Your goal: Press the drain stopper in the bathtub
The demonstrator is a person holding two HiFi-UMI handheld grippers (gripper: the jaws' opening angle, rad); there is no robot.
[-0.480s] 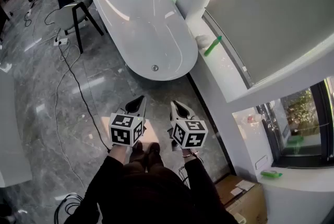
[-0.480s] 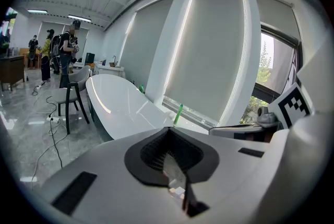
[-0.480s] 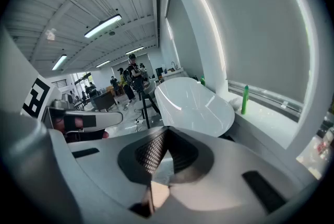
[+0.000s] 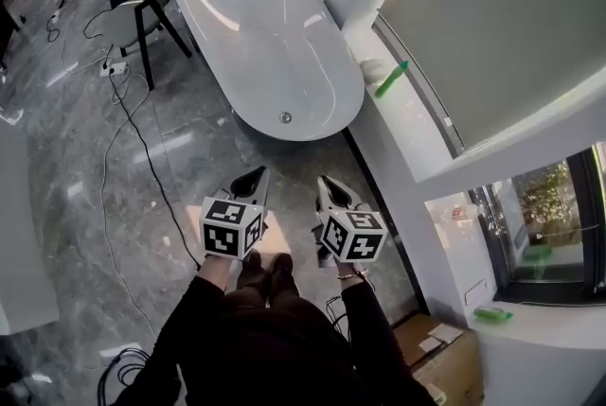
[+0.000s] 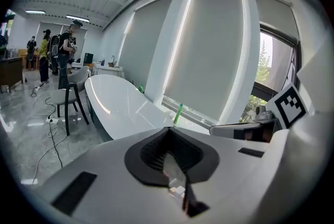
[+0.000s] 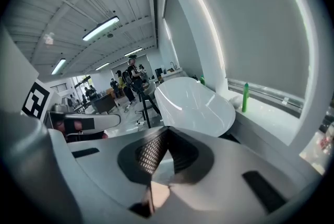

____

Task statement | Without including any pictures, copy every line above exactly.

Task response |
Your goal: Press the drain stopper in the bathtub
The demonstrator is a person holding two HiFi-UMI handheld grippers (gripper: the jaws' opening angle, rad); there is no robot.
[-0.480s] 
[-0.480s] 
[-0.480s] 
[+0.000s] 
[+0.000s] 
[+0.000s] 

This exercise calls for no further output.